I’m sure you’ll understand that it’s difficult for me to give you specific advice; I haven’t heard you play! That being said, I hope you have a local mentor or hero from whom you can learn – someone who knows you personally and who can guide you positively in all things music. Their guidance may manifest through teaching, recordings, live performing and more. The inspiration they bring you is priceless and you should use their standard of excellence as a preliminary benchmark for your own. I’ve observed over the years that local heroes are severely underrated; yet they’re critical to the development of youth. Connect with them as best as you can!
After all, music is all about connection isn’t it? With music, we connect with our inner self, we connect with others and we connect with the rhythm of life. Be mindful of these relationships. When we play, hear, compose and interact with music, we’re not only connecting with the actual music, we’re connecting with a time, a place, and the people with whom we share this experience. We should strive to maximize these connections.

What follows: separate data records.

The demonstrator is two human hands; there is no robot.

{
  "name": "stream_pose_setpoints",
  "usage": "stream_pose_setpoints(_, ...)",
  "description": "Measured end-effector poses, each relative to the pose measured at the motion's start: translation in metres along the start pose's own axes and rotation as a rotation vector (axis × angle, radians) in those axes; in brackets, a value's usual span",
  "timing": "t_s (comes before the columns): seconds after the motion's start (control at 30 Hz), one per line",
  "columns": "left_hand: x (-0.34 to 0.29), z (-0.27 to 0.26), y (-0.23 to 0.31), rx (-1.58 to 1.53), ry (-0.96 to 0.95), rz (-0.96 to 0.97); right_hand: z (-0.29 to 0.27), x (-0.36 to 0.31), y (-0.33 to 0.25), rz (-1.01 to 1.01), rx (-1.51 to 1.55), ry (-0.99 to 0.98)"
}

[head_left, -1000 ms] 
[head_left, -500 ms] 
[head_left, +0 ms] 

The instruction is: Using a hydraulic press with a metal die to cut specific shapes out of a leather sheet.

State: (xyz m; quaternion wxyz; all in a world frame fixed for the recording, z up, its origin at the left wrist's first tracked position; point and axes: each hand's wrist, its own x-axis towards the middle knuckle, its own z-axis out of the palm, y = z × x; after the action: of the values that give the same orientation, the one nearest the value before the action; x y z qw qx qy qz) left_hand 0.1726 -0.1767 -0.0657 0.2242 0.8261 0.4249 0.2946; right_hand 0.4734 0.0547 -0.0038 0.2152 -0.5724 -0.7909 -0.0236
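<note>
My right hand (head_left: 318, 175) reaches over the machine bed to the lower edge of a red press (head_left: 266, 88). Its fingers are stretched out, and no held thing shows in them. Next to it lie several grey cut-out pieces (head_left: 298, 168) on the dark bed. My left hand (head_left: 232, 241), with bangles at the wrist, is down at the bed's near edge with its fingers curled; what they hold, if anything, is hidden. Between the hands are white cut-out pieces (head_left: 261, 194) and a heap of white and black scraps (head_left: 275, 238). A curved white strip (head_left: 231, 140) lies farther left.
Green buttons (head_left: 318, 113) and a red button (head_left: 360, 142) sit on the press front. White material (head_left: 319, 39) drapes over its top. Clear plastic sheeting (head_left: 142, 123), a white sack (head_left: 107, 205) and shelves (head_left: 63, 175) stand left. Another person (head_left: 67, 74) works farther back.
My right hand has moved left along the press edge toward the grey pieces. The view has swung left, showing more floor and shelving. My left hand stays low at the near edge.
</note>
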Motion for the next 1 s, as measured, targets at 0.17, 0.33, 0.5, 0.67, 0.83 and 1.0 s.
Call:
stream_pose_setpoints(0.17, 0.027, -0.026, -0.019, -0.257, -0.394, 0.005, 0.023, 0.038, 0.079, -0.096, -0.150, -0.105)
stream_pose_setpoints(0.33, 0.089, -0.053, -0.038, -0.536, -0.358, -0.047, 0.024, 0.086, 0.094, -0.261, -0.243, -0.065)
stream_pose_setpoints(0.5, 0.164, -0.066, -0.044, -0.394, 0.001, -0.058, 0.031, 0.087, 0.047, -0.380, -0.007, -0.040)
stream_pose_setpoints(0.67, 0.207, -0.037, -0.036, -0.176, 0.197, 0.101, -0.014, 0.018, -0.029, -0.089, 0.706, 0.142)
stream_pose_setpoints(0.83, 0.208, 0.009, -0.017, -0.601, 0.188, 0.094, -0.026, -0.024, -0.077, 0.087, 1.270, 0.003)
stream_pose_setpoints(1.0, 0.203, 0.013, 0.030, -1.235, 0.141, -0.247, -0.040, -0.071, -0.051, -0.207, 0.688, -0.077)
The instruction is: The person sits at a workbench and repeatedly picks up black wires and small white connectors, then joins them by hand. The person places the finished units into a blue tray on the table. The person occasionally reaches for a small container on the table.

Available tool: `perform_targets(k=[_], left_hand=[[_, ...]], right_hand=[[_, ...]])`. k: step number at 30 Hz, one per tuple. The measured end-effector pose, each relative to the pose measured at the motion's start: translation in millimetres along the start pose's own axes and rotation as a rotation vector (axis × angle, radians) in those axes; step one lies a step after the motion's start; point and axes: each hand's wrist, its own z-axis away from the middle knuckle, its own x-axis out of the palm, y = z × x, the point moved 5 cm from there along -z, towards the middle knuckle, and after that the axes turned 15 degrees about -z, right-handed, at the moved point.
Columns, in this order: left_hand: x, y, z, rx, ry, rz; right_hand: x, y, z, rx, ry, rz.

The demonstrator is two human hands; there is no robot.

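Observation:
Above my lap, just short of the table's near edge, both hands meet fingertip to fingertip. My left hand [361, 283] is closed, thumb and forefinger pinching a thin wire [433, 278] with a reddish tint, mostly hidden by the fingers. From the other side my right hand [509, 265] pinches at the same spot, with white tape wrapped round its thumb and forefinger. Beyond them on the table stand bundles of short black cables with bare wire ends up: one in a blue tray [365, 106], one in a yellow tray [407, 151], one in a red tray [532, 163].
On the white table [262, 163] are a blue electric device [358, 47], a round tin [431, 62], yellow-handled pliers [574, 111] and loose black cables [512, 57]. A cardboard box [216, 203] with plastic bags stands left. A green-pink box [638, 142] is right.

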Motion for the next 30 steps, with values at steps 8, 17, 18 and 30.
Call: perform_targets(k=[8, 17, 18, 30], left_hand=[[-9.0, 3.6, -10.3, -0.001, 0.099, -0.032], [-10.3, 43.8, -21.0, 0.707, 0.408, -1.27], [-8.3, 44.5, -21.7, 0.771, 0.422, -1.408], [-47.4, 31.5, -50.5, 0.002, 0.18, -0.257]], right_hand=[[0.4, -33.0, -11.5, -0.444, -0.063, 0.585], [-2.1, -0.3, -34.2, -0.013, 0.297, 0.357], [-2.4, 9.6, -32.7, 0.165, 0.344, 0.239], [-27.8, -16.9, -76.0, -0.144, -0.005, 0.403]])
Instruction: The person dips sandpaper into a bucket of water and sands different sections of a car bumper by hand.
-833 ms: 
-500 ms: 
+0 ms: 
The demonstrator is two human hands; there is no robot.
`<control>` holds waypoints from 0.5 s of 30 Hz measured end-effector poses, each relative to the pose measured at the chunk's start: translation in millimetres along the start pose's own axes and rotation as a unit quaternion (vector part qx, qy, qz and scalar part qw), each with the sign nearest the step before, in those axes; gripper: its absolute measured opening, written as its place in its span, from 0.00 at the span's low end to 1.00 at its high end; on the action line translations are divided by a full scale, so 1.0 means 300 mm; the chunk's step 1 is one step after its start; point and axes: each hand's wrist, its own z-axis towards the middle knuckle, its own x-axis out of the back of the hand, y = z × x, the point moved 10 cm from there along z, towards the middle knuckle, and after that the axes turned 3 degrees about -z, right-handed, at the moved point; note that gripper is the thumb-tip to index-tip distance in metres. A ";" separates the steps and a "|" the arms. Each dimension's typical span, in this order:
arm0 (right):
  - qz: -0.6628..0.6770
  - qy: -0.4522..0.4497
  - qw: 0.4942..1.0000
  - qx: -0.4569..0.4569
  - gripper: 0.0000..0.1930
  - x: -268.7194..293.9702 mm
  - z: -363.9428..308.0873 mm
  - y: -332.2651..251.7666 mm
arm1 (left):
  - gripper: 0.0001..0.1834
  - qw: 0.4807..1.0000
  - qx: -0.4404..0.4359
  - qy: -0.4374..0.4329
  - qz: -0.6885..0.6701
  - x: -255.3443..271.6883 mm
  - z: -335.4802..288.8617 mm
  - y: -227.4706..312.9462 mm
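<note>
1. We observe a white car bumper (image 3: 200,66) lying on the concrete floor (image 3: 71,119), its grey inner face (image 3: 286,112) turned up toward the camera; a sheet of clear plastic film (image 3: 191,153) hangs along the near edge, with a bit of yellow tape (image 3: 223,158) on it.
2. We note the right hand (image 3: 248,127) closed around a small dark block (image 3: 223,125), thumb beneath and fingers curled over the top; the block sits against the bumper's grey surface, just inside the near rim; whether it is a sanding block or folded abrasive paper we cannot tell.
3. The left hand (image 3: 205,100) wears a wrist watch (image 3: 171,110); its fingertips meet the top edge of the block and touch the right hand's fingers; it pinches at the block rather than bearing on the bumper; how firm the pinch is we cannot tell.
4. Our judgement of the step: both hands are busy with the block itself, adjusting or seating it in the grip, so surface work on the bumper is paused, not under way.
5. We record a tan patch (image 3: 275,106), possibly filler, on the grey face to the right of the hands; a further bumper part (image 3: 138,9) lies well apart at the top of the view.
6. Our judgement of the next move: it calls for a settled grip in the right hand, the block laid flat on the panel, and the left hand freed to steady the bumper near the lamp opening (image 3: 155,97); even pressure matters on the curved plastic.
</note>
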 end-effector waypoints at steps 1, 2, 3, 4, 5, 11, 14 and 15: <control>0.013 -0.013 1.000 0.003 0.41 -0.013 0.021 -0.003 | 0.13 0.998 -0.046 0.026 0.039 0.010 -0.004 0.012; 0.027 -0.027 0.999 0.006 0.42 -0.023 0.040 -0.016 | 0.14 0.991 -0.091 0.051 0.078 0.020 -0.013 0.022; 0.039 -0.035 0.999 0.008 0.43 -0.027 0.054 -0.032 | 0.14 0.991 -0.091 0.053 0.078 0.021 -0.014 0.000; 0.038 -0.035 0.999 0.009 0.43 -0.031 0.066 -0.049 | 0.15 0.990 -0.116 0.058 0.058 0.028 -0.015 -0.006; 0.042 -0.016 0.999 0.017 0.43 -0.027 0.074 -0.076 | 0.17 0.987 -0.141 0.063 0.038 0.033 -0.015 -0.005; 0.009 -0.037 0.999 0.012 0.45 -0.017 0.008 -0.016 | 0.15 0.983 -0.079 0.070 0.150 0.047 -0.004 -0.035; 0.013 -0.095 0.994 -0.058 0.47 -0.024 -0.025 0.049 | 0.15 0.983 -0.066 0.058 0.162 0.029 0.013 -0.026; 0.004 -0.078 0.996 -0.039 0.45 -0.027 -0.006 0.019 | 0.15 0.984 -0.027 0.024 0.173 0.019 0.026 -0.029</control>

For this reason, I would encourage you not to limit yourself to playing and reading music from the page. Here’s a challenge: Sit down at the piano, close your music books, and just play. But follow one rule: You’re only allowed to play what you hear; if you don’t hear anything, you don’t play! This exercise is meant to make connections that you may not be familiar with. At the very least, I hope it opens you up to another dimension of music making.

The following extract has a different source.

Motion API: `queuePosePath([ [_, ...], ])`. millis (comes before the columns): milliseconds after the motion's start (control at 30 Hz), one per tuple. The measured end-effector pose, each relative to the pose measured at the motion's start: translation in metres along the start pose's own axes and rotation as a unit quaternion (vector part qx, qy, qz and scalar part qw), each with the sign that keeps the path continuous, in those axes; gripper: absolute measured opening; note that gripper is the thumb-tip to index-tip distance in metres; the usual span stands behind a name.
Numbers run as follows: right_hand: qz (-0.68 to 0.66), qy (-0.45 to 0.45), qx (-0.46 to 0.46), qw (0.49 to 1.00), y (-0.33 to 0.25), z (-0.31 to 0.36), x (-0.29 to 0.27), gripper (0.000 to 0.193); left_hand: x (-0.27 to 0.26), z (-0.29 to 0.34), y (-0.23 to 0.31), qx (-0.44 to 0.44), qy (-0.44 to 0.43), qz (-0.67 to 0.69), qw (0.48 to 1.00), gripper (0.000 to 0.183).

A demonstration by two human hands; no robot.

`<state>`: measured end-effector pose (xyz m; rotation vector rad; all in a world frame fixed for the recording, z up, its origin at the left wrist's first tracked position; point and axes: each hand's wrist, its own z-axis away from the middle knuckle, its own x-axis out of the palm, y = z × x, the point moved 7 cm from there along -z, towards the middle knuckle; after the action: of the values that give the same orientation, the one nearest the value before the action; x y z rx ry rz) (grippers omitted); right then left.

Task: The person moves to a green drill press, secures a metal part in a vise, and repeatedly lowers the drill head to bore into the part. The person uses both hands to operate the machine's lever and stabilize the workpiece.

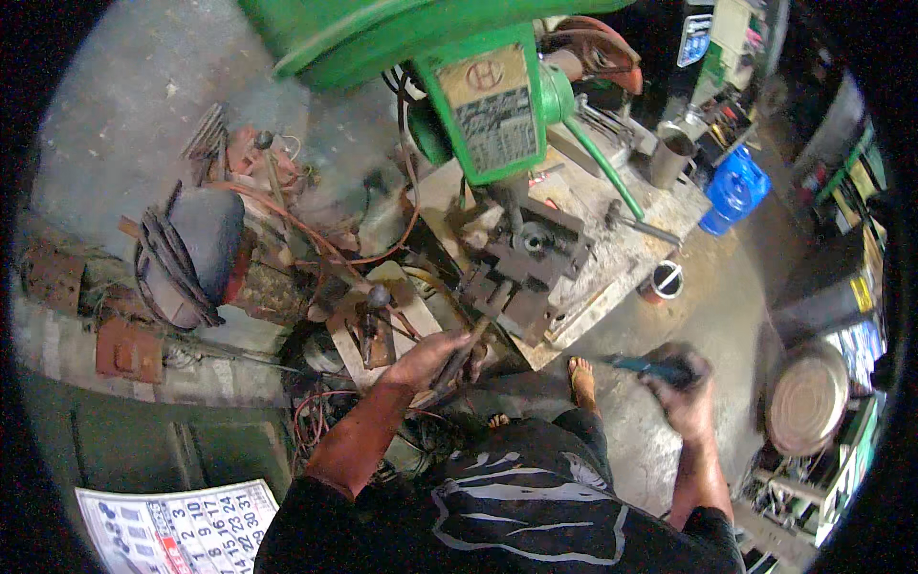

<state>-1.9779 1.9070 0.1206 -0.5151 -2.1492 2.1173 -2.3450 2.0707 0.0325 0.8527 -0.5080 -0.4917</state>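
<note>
At the far left, dark cables (163, 253) lay draped over a rounded grey casing (212, 225), apart from the work. Nearer the middle, the left hand (421, 364) was reaching in at the front of the machine. Its grip looked closed around a slim bar (478, 331); whether that bar was loose or part of the vise could not be told. Just beyond the hand, a metal vise (516, 268) stood on the pale counter (626, 263), below the head of the green drill press (497, 124). A round metal piece (537, 234) with a dark centre sat at the vise, under the spindle. So the placing of the piece appeared done, though how firmly it was held did not show. Nor could one tell whether any hole had been cut, or whether the spindle touched the piece.

Further right, beyond the counter's edge, the right hand (690, 397) had its grip wrapped firmly around a blue-green tool (650, 366), its narrow end pointing left. Tool and vise were well apart, so the tool was not then in use on the piece; whatever part it had in the work seemed either finished or left to do.
</note>
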Motion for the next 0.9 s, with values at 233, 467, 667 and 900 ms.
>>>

Here’s another thing: Don’t limit yourself to playing solo music; find friends with whom you can play music. They could be other pianists, or bassists, drummers, singers, violinists, dancers or poets. Anybody you can interact with musically. The skills acquired though this are cultivated on a deep, communicative level and you’ll experience new, fresh connections with yourself, the music and your friends. Individual practice is still very important, but this should be balanced with the communal aspect of music, which is often neglected in mainstream music education.

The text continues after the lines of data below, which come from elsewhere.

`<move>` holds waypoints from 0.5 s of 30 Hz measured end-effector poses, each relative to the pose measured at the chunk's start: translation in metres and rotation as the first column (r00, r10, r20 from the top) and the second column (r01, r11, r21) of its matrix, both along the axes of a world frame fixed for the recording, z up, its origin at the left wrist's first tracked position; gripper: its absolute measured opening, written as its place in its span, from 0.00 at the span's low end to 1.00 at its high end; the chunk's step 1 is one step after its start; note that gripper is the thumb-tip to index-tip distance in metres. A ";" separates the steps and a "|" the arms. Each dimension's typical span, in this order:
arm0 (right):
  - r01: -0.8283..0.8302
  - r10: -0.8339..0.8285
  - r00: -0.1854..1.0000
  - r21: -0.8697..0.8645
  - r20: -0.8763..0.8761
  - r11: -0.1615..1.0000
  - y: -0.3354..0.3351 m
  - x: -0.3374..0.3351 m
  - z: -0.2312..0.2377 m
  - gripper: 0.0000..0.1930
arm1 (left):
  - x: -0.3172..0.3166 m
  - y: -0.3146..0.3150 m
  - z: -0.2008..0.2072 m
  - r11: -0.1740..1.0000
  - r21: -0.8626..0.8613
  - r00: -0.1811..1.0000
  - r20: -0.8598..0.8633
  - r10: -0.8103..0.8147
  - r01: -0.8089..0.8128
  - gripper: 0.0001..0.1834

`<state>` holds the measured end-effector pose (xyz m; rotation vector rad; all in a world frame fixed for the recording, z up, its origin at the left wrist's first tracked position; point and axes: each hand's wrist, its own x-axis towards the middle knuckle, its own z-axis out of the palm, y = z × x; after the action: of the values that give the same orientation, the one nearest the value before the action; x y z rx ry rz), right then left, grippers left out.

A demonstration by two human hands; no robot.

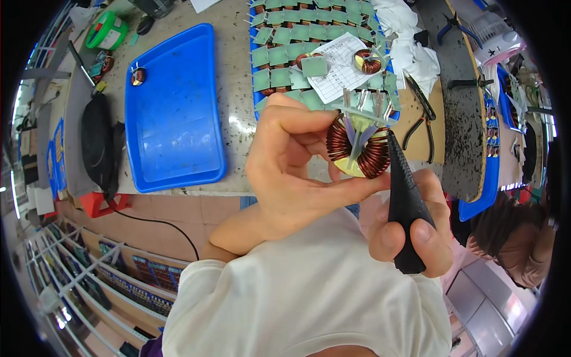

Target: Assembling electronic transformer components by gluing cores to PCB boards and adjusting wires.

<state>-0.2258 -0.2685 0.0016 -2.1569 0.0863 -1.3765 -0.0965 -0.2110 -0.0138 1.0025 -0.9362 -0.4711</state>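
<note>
My left hand (276,163) pinches a copper-wound toroidal coil (377,156) between thumb and fingers, above the table's front edge. Pale yellow shows at the coil's core, and metal leads stick up through a clear greenish plate (363,113) on its far side. A black tapered tool (409,199) is gripped in my right hand (437,244), its narrow tip against or just beside the coil's right windings; I cannot tell which. Behind my hands, a blue tray (257,98) is filled with rows of similar coils bearing green plates. Printed paper (336,77) and a loose coil (369,61) rest on them.
At left lies a second blue tray (215,137) with one small coil (138,76) inside. Black-handled pliers (423,104) lie on brown cardboard (437,131) beside white cloth (410,50). A green tub (107,31) stands far left. Another person's arm (529,250) shows at right.
</note>
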 end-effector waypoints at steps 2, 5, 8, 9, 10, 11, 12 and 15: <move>0.006 -0.006 1.000 0.003 -0.002 1.000 0.000 0.000 0.000 0.19 | 0.000 0.000 0.001 1.000 0.001 1.000 0.007 0.007 -0.007 0.32; 0.013 -0.013 1.000 0.005 -0.003 1.000 0.001 0.000 0.000 0.19 | 0.001 0.000 0.000 1.000 -0.006 1.000 0.027 0.016 -0.016 0.32; 0.017 -0.017 1.000 0.004 -0.004 1.000 0.001 0.000 0.001 0.19 | 0.001 -0.001 0.001 1.000 -0.018 0.999 0.036 0.011 -0.011 0.32; 0.019 -0.019 1.000 0.004 -0.004 1.000 0.001 0.000 0.001 0.19 | 0.001 -0.001 0.001 1.000 -0.024 0.999 0.034 0.005 -0.004 0.32; 0.021 -0.021 1.000 0.003 -0.004 1.000 0.001 0.000 0.001 0.19 | 0.001 -0.001 0.001 1.000 -0.024 0.999 0.033 0.003 -0.003 0.32; 0.021 -0.021 1.000 0.004 -0.004 1.000 0.001 0.000 0.001 0.19 | 0.002 -0.001 0.001 1.000 -0.025 0.999 0.048 0.004 -0.003 0.33; 0.020 -0.020 1.000 0.005 -0.003 1.000 0.001 0.001 0.001 0.19 | 0.002 0.000 0.000 1.000 -0.025 0.998 0.064 0.005 -0.004 0.33; 0.024 -0.024 1.000 0.006 -0.003 1.000 0.001 0.001 0.001 0.20 | 0.002 0.000 0.000 0.999 -0.036 1.000 0.019 -0.008 0.009 0.33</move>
<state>-0.2244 -0.2679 0.0025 -2.1599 0.1180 -1.3852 -0.0947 -0.2111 -0.0138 0.9722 -0.9634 -0.4508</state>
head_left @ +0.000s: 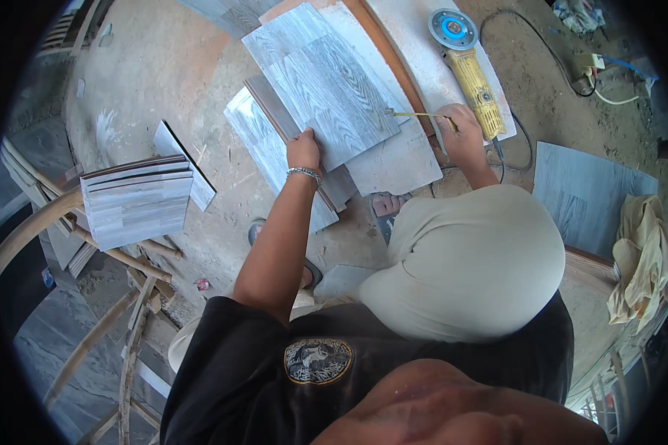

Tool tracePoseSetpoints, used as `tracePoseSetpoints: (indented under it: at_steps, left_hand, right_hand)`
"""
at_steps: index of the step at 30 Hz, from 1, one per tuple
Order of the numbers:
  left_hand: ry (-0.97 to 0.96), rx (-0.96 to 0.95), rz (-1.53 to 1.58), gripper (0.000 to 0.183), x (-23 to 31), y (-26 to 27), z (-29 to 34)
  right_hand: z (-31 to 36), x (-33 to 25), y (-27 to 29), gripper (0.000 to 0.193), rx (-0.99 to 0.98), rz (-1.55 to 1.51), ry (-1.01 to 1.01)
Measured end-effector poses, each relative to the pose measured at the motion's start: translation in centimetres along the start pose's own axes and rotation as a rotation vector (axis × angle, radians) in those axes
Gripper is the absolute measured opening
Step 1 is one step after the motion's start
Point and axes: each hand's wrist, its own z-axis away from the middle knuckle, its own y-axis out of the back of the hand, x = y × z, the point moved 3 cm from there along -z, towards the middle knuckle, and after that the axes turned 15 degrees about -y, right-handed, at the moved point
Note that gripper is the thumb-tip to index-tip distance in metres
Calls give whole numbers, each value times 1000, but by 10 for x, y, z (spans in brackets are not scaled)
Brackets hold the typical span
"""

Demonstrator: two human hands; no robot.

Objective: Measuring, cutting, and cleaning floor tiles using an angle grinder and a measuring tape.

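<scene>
My left hand (303, 150): fingers flat, pressing the grey wood-grain rectangular tile (326, 81) atop the stack | my right hand (459, 132): fingers closed round a thin yellow pencil (416, 114) at the tile's edge | fingertips hard to make out.

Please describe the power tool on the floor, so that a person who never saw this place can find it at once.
Start from the grey wood-grain tile under the left hand. Go to the pale board beside it, just beyond the right hand. There lies the angle grinder: only it has a yellow body, a round disc with a blue centre and a black cable.
</scene>
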Motion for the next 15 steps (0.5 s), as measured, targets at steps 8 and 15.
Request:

When it comes to actual practice, your time is best spent practicing what you love. If you love music and the piano, then practice them! If you truly love music and the piano, then you’ll feel compelled to apply discipline to your practice. Real, disciplined practice isn’t always fun, but if you’re encouraged by the fact that it improves your skills, that won’t bother you (too much!).
So, rather than tell you how many hours I’ve practiced, or how many hours you should practice, I’d prefer to encourage you to simply practice what you love. Yes, I’ve spent many hours, over many days, over many years practicing music. But if you’re doing and practicing what you love, whether it’s music, sports, cooking or video games, it won’t matter how many hours you’re putting in. What matters is that it’s a source of positive experience in your life and that you’re using it to create more positive experience for others.
Actually, this dynamic reflects my supposed purpose as an artist, teacher and human being: To make life better and to pass the torch!
I’d like to leave you with a quote from Rainer Maria Rilke’s Letters to a Young Poet. I was given this book in my teens, but didn’t learn to appreciate it until recently. I hope it resonates with you as it did with me.
“Works of art are of infinite loneliness…Only love can grasp and hold and be just toward them.”